▶ **What is needed**
Reproduce all the data exactly, without pictures.

▶ **Information supplied**

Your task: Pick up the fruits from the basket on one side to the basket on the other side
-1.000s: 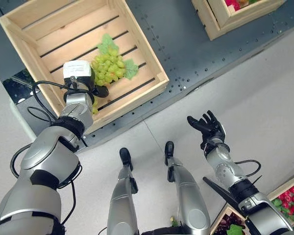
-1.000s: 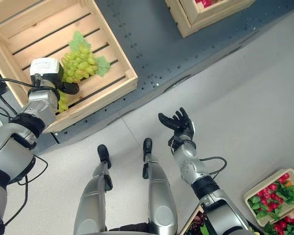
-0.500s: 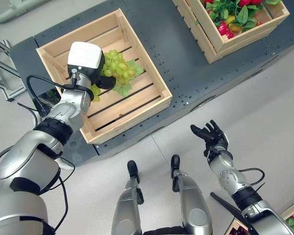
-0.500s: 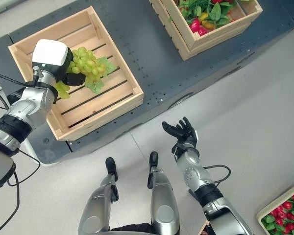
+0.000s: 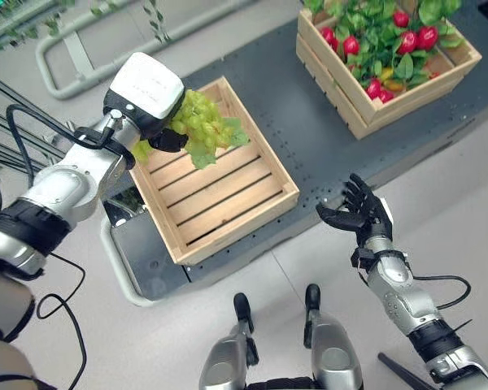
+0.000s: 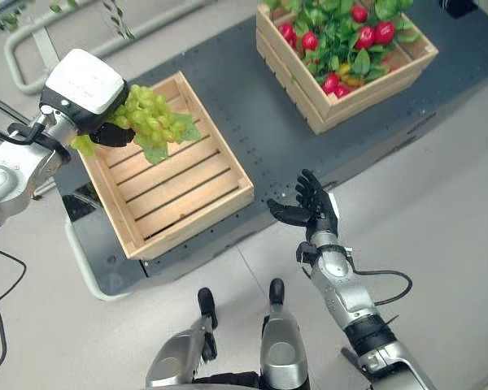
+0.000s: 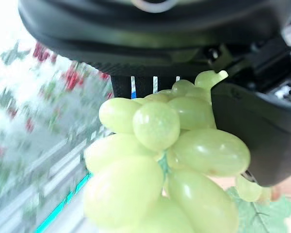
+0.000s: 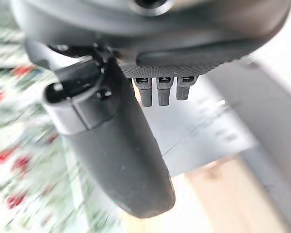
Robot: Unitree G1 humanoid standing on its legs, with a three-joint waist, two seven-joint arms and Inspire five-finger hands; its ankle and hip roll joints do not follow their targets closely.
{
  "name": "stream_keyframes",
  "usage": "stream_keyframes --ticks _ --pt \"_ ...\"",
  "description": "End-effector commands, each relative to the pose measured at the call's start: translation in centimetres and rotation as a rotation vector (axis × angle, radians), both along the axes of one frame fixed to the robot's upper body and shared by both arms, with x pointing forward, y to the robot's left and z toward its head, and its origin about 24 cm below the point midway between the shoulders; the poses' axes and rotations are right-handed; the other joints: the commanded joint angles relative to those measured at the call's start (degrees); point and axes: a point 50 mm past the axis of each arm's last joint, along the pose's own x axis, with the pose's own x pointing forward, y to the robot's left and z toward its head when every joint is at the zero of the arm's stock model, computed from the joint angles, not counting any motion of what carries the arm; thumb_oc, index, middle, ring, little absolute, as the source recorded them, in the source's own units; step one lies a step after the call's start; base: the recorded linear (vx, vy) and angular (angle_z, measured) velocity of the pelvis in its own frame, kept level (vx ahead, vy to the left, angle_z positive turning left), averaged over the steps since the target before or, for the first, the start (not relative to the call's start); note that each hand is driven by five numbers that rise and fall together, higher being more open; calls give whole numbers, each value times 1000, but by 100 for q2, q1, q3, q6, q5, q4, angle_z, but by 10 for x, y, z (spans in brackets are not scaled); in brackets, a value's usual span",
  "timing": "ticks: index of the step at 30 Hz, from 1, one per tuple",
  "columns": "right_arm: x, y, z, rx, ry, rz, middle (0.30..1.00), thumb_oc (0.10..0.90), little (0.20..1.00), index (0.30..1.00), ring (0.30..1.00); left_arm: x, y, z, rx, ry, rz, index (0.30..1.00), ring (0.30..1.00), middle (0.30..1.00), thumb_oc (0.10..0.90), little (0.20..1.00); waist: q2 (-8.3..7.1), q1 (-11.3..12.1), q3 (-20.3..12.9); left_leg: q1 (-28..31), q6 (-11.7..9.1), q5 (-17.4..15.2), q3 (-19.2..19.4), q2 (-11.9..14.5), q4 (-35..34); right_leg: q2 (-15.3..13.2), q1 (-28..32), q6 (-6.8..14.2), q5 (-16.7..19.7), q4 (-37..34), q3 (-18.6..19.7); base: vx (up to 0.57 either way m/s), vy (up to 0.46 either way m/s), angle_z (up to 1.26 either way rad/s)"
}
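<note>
A bunch of green grapes [image 5: 200,123] with leaves hangs above the far left part of an empty wooden crate [image 5: 220,192]. My left hand [image 5: 164,140] is shut on the bunch, its fingers curled round the grapes [image 7: 160,160]. A second wooden crate [image 5: 386,65] at the far right holds red fruits and green leaves. My right hand [image 5: 359,216] hovers open, palm up, over the floor in front of the dark platform, holding nothing; its thumb [image 8: 114,145] stands apart from the fingers.
Both crates stand on a dark grey platform [image 5: 309,138] with a rounded front rail. A grey tubular frame [image 5: 81,49] lies on the floor behind the empty crate. Light floor [image 5: 439,195] spreads in front of the platform.
The camera has swung up, bringing the far crate of red fruits into sight. My left hand has lifted the grapes out of the crate's bed. My right hand has risen a little.
</note>
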Motion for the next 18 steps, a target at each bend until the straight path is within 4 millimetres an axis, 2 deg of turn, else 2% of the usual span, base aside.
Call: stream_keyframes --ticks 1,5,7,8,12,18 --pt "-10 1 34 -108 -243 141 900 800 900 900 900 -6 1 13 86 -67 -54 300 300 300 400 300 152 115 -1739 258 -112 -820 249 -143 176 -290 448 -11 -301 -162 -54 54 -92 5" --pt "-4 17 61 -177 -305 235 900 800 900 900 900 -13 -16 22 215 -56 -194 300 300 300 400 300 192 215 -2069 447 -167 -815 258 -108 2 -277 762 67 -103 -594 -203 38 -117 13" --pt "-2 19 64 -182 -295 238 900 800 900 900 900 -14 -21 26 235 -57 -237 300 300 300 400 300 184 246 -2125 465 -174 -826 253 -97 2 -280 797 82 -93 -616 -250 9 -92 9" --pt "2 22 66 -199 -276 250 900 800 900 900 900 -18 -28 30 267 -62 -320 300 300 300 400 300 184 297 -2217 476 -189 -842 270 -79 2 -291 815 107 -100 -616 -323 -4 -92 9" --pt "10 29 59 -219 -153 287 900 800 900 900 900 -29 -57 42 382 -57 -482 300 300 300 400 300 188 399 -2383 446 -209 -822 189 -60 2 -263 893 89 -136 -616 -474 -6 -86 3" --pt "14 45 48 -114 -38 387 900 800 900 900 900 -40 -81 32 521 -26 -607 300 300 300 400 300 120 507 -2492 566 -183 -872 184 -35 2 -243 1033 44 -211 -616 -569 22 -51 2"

▶ **Solution below**
Your task: Pick up the fruits from the basket on one side to the basket on the other side
-1.000s: 
-1.000s: 
-0.500s: 
-0.500s: 
+0.000s: 
+0.000s: 
+0.000s: 
+0.000s: 
Robot: Unitree G1 humanoid standing on its legs, with a three-joint waist, two seven-joint arms and Inspire five-finger hands; its ankle and hip roll joints do not follow their targets closely.
{
  "name": "stream_keyframes",
  "usage": "stream_keyframes --ticks _ --pt \"_ ...\"",
  "description": "End-effector commands, each relative to the pose measured at the call's start: translation in centimetres and rotation as a rotation vector (axis × angle, radians), both along the axes of one frame fixed to the robot's upper body and shared by both arms, with x pointing forward, y to the robot's left and z toward its head, and its origin about 24 cm below the point midway between the shoulders; the poses' axes and rotations are right-handed; the other joints: the commanded joint angles relative to those measured at the call's start (degrees); point and axes: a point 50 mm past the axis of each arm's last joint, along the pose's own x axis, with the pose's own x pointing forward, y to the robot's left and z toward its head when every joint is at the zero of the arm's stock model, computed from the joint angles, not counting any motion of what carries the arm; thumb_oc, index, middle, ring, little absolute, as the source recorded them, in the source's own units; step one lies a step after the call's start; base: the recorded linear (vx, vy) and angular (angle_z, measured) velocity of the pelvis in its own frame, kept level (vx ahead, vy to the left, angle_z positive turning left), averaged over the steps since the target before or, for the first, the start (not relative to the call's start); note that each hand is driven by five numbers that rise and fall together, higher being more open; calls give whole numbers, each value times 1000, but by 100 for q2, q1, q3, q6, q5, q4, angle_z, but by 10 for x, y, z (spans in brackets are not scaled); in brackets, a value's usual span",
  "timing": "ticks: index of the step at 30 Hz, from 1, one per tuple",
  "columns": "right_arm: x, y, z, rx, ry, rz, middle (0.30..1.00), thumb_oc (0.10..0.90), little (0.20..1.00), index (0.30..1.00), ring (0.30..1.00); left_arm: x, y, z, rx, ry, rz, index (0.30..1.00), ring (0.30..1.00), middle (0.30..1.00), thumb_oc (0.10..0.90), little (0.20..1.00); waist: q2 (-8.3..7.1), q1 (-11.3..12.1), q3 (-20.3..12.9); left_leg: q1 (-28..31), q6 (-11.7..9.1), q5 (-17.4..15.2), q3 (-19.2..19.4), q2 (-11.9..14.5), q4 (-35..34); right_leg: q2 (-15.3..13.2), q1 (-28..32), q6 (-6.8..14.2), q5 (-16.7..19.7), q4 (-37..34), q3 (-18.6..19.7); base: vx (up to 0.57 either way m/s), vy (up to 0.46 either way m/s), angle_z (up to 1.26 either way rad/s)"
}
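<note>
A bunch of green grapes [image 5: 200,123] with leaves hangs above the far left part of an empty wooden crate [image 5: 220,192]. My left hand [image 5: 164,140] is shut on the bunch, its fingers curled round the grapes [image 7: 160,160]. A second wooden crate [image 5: 386,65] at the far right holds red fruits and green leaves. My right hand [image 5: 359,216] hovers open, palm up, over the floor in front of the dark platform, holding nothing; its thumb [image 8: 114,145] stands apart from the fingers.
Both crates stand on a dark grey platform [image 5: 309,138] with a rounded front rail. A grey tubular frame [image 5: 81,49] lies on the floor behind the empty crate. Light floor [image 5: 439,195] spreads in front of the platform.
The camera has swung up, bringing the far crate of red fruits into sight. My left hand has lifted the grapes out of the crate's bed. My right hand has risen a little.
</note>
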Motion for the next 18 steps, a target at each bend until the straight path is within 4 millimetres an axis, 2 deg of turn, else 2% of the usual span, base aside.
Call: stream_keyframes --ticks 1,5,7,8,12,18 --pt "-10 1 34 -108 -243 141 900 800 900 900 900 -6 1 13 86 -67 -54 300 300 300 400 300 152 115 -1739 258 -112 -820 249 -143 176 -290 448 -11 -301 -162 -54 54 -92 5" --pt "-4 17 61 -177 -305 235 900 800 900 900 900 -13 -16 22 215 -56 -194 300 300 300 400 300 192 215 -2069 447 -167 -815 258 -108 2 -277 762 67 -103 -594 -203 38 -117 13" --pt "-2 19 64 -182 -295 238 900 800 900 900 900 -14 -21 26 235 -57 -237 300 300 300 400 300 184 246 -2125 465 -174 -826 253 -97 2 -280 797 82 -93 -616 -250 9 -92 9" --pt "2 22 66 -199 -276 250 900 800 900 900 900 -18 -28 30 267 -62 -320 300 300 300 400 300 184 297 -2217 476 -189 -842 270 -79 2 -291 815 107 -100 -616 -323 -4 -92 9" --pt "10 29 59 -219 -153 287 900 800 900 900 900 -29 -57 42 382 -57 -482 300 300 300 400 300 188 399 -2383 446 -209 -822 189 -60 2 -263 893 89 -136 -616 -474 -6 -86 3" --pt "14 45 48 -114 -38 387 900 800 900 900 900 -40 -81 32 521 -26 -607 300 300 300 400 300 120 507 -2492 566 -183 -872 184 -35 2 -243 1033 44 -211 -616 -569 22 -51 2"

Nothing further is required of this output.